RUDAS adaptation process

Direct translation and back-translation

To begin the process of adapting the RUDAS, we used the translated Spanish version validated by the Universidad de Compostela in Coruña, Spain.³⁰

Recommendations from experts

We analyzed word characterization in order to understand word frequency according to semantic categories. Identifying words of high, middle, and low usage in the urban Peruvian population allowed us to adjust the test accordingly. Additionally, experts in linguistics, geriatrics, psychiatry, licensed translators, and bilingual investigators assessed the adaptation; the final version was approved by consensus.

We performed 3 cultural modifications. The first modification was within the cognitive domain of memory (memory stores) where we substituted the word “tea” (an item seldom purchased in our region) for “coffee.” Within the cognitive domain of judgment, the following low-frequency words were substituted: “footpath” for “sidewalk” and “crosswalk” for “pedestrian crossing.”

This final version was subjected to further review by 3 experts in neuropsychology to determine the validity of the Peruvian version of the RUDAS (RUDAS-PE). Experts took into account content validity, criteria, and idea by means of a qualitative judgment. This assessment utilized a “grid” format questionnaire based on a 4-point Likert-type scale examining 4 categories (sufficiency, clarity, coherence, and relevance) for each of the 6 RUDAS components (Supplemental Material 1). The 4 ordered response level format is as follows:

Does not meet the criteria
Low level
Moderate level
High level

Pilot study (RUDAS in a healthy literate urban population)

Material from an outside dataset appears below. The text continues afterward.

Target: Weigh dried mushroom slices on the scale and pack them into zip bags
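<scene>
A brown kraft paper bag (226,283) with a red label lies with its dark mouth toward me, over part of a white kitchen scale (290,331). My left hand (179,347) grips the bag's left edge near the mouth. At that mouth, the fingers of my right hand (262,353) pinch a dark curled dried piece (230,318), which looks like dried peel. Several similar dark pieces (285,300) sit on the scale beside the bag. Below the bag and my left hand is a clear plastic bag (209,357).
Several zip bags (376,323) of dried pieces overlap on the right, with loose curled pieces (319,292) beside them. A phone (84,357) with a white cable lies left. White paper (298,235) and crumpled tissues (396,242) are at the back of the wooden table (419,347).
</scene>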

The final version of the RUDAS-PE was applied to a group of 20 seniors (average age 78) with secondary level of schooling who regularly seek medical attention at the neurology and rehabilitation units of the Instituto Peruano de Neurociencias for neurological yet noncognitive complaints. Based on the BCTs validated for use in Lima (CDT, MMSE, and M@T) and the specialized neuropsychological evaluation, these patients were considered cognitively healthy. This study allowed us to verify the validity of the content and criteria.

INECO Frontal Screening

The IFS test evaluates executive functions taking ∼10 minutes to conduct. Its maximum score is 30 points (8 subtests): motor programming (3 points), conflicting instructions (3 points), motor inhibitory control (3 points), backward digital span (6 points), verbal working memory (2 points), spatial working memory (4 points), abstraction capacity (3 points), and verbal inhibitory control (6 points). A Peruvian version of the IFS was validated identifying a cutoff of <23.5 with a sensitivity 97.1% and a specificity of 97.9%.²²

Addenbrooke’s Cognitive Examination

The ACE is a BCT sensitive to ED. It evaluates 6 cognitive dominions, includes the MMSE, needs a high level of training for administration, and takes 25 to 30 minutes to conduct.²⁰ The maximum score attainable is 100: orientation (10 points), attention (8 points), memory (35 points), verbal fluency (14 points), language (28 points), and visuospatial abilities (5 points). A Peruvian version of the ACE was validated identifying a cutoff of <86 (sensitivity and specificity of 100%).²⁰

Gold standard for dementia

The neuropsychological evaluation consisted of a battery of tests adapted for use in the Peruvian population. The decision criteria to determine deficiency in the cognitive dominion evaluated were 2 standard deviations less than the average. Psychological testing included the Rey Auditory Verbal Learning Test,³¹ the Logical Memory subtest of the Wechsler Memory Scale–Revised,³² the Trail Making Test A and B,³³ the Rey-Osterrieth Complex Figure Test,³¹ the Boston Naming Test,³⁴ the Wisconsin Card Sorting Test,³⁵ and the Letter-Number and Digit Span, subtests of the Wechsler Adult Intelligent Scale III.³² Experts conducting the neuropsychological tests were blind to the BCT results.

Procedure

A convenience sampling was performed. The evaluation of CI was carried out in 3 successive phases: (1) screening—to detect cases with CI, (2) diagnostic nosology—to determine the specific disease causing the CI, and (3) final classification—to determine dementia severity. In the screening phase, we conducted a comprehensive clinical and neurological evaluation including anthropometric measurements and arterial pressure. We also administered the ACE, IFS, RUDAS, and MMSE to all participants. The Pfeffer Functional Activities Questionnaire (PFAQ) was used solely on caretakers. When a BCT was positive for CI, a different evaluator repeated it. Cases confirmed were designated as patients with cognitive impairment.

Patients with CI went onto a second phase including blood tests (hemogram, glucose, transaminase, urea, creatinine, vitamin B₁₂, folic acid, free T3 and free T4, ultrasensitive thyroid-stimulating hormone, rapid plasma reagin test, and an enzyme-linked immunosorbent assay for HIV), brain imaging tests (computed tomography or magnetic resonance images), and Beck Depression Inventory II results to discard non-neurodegenerative causes of CI.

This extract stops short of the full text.